Go through the records below and report each line with "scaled" in it.

Records drawn from a dataset:
────────────────────
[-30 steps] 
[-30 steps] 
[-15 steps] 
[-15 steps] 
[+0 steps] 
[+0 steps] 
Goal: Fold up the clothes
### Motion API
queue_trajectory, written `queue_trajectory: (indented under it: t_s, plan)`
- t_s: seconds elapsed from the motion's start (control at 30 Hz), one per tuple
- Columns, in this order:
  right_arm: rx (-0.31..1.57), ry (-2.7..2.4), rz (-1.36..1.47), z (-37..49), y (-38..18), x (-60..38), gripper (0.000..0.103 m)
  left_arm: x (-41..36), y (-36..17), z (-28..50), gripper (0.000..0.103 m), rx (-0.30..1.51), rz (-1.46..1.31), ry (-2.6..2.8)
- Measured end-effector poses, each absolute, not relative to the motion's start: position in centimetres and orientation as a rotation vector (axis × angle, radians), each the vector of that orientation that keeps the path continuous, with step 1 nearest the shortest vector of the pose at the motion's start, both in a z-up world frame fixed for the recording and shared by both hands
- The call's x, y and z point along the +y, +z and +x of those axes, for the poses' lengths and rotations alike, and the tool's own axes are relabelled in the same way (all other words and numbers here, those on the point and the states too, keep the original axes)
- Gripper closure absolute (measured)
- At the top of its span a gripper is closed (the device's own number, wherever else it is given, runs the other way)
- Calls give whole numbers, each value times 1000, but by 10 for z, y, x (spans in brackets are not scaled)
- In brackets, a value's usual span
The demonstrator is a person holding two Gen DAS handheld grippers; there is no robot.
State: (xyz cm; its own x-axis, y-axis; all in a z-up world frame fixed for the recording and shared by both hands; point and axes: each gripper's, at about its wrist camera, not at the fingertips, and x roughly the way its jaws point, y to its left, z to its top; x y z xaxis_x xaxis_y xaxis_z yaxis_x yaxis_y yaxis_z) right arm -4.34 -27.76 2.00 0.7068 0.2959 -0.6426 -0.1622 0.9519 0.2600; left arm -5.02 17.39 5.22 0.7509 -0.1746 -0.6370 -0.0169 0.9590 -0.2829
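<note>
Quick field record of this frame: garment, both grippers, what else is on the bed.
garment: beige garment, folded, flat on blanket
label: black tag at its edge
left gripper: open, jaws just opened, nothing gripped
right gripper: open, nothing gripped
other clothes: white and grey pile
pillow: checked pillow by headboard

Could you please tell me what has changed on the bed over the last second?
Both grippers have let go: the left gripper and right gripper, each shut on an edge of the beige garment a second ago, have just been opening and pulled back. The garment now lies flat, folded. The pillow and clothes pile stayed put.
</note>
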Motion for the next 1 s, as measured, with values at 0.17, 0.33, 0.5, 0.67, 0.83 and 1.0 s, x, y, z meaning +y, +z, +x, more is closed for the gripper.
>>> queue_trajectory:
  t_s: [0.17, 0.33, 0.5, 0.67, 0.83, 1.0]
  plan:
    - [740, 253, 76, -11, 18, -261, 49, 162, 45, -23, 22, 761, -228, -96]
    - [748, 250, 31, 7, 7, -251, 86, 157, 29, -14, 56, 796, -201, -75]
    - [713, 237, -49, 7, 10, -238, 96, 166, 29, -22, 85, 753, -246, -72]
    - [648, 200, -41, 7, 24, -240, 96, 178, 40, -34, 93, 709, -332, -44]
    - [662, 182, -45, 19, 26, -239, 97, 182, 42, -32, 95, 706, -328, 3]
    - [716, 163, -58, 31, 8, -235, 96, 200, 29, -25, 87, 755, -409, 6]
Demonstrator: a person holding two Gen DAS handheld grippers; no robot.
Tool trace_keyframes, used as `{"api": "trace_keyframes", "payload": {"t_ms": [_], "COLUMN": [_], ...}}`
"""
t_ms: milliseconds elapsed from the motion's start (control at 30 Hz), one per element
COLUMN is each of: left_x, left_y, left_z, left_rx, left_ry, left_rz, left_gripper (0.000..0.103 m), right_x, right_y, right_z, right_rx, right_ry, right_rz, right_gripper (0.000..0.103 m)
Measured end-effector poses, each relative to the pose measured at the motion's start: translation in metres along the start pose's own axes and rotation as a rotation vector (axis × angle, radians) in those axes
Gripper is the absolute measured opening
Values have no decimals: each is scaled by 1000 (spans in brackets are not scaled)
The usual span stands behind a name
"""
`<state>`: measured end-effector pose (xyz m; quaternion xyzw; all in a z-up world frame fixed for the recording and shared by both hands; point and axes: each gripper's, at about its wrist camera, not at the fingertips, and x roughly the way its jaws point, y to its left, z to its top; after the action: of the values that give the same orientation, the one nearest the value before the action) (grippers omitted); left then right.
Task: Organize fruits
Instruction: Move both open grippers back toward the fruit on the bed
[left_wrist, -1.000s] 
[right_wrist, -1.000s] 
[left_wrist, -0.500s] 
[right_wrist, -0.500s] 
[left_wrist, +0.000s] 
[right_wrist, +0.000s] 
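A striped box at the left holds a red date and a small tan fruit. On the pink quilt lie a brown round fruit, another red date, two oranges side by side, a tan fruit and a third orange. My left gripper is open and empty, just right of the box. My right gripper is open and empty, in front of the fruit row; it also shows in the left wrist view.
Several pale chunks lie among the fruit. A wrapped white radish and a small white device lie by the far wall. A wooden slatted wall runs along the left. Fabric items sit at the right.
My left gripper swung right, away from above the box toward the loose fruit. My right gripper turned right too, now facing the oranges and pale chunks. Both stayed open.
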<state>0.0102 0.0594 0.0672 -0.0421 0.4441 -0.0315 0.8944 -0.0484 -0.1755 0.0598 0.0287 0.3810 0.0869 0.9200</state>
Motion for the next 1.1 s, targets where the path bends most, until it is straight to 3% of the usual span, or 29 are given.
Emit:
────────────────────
[Solution to the problem]:
- Calls give whole numbers, each value times 1000, but by 10 for z, y, x (spans in brackets are not scaled)
Values have no decimals: each is scaled by 1000 (spans in brackets are not scaled)

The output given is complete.